The priorities identified in the roadmap allow to define the business cases to address first — business cases not use cases.
In an early stage, for effectiveness purposes, there should not be more than five business cases running in parallel, all with clear, achievable objectives and stakeholders that are aware of the importance and impact of data.
All these cases have a business owner, and it’s essential to identify the owners of these cases that have their processes impacted by low quality master data. Define what these problems are costing the organization, and how much it can save by solving them.
Select small, targeted initiatives, where the impact and value of master data can be clearly identified, with business stakeholders that can passionately and effectively articulate the impacts of master data in their business processes and that will be eager to defend the project.

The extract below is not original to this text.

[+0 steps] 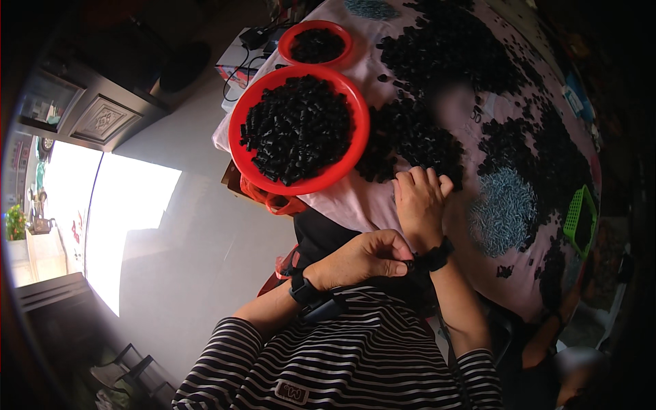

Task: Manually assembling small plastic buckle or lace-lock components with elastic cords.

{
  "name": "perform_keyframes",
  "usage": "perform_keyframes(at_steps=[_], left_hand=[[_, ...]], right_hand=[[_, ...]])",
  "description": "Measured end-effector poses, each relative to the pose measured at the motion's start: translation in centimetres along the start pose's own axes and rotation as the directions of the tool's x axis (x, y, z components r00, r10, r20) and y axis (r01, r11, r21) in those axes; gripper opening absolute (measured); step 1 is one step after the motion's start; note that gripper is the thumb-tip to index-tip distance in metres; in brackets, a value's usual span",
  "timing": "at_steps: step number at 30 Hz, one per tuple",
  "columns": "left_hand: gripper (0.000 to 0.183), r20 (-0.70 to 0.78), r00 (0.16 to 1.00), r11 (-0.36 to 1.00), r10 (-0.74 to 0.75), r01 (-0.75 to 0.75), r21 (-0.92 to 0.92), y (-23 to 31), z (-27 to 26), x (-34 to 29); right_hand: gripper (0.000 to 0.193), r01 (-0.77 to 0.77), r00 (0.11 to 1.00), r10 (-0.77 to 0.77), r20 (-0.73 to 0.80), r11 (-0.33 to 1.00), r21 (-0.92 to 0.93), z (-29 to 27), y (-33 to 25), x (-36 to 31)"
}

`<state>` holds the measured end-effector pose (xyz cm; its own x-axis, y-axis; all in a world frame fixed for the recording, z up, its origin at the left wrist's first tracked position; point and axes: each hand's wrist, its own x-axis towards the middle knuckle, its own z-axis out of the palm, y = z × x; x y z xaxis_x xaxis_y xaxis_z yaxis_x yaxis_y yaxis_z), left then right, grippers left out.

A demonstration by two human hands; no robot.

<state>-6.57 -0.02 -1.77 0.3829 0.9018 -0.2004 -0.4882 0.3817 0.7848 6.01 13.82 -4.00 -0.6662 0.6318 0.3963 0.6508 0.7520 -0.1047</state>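
My left hand (372,256) is closed in a pinch in front of my body, near my right wrist. Between its thumb and fingertips is a small black piece (408,265), mostly covered by the fingers. My right hand (420,205) rests palm down with curled fingers at the near edge of a heap of small black pieces (430,140); its fingertips are hidden, so what they hold cannot be made out. Left of the heap, a large red basin (361,147) is filled with similar black pieces. Both my wrists wear black bands.
A smaller red basin (346,42) sits behind the large one. More black pieces (454,48) spread across the pink cloth (342,205), beside a pile of blue-grey screw-like pieces (503,212). A green basket (579,222) and another person's arm (543,342) are at the right.
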Motion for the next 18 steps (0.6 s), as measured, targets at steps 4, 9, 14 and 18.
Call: perform_keyframes(at_steps=[4,9,14,18], left_hand=[[0.024,-0.059,0.998,0.994,-0.030,0.023,-0.106,0.3,0.2,0.0],[0.026,-0.142,0.989,0.977,0.043,-0.072,-0.202,-0.2,-0.4,0.2],[0.024,-0.175,0.981,0.978,0.082,-0.113,-0.173,-0.7,0.1,0.9],[0.025,-0.188,0.981,0.996,0.053,-0.066,-0.067,-0.3,0.7,1.1]], right_hand=[[0.010,-0.054,0.992,0.070,-0.107,0.988,0.144,-1.5,0.9,-0.1],[0.014,-0.242,0.961,0.275,0.010,0.827,0.508,-6.5,1.2,-1.5],[0.019,-0.258,0.958,0.279,0.071,0.723,0.641,-9.8,-0.2,-4.0],[0.021,-0.205,0.976,0.215,0.045,0.820,0.534,-11.0,-1.2,-5.2]])
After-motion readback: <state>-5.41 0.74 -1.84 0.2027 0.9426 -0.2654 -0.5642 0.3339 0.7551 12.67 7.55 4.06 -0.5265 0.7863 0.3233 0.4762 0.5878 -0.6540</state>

Focus on success and on gaining traction. Look for initiatives that can be framed within a reasonable funding model, that are targeted, with focused effort, within short timeframes, able to increase internal engagement, and that can deliver targeted returns on short timeframes.
Apply an agile development mindset to all this process, start with a minimum viable solution and iterate, allow those visible results are presented in short time lapses.
Promoting agile product development, test-and-learn methods, and cross-functional teams that bring together specific types of expertise, will enhance the capabilities to create the business values necessary to build momentum and a sequence of successful data initiatives.
This agile mindset combined with the ongoing initiatives where the business stakeholders have an active role will accelerate the process of quickly move from the findings to specific actions.
Build on success stories
A success story, even at a small scale will create the awareness within the organization and act as a motor to leverage the replication of that story in other business units.
When these initiatives are successful and deliver the intended benefits, business leaders will be encouraged to push to achieve more, not only focusing on what works well, but also on letting go of what doesn’t work.
Additionally, this focus on the involvement of business stakeholders driving these processes where visible business value is generated, will turn potential detractors in to change evangelists, even if only by sheer peer pressure.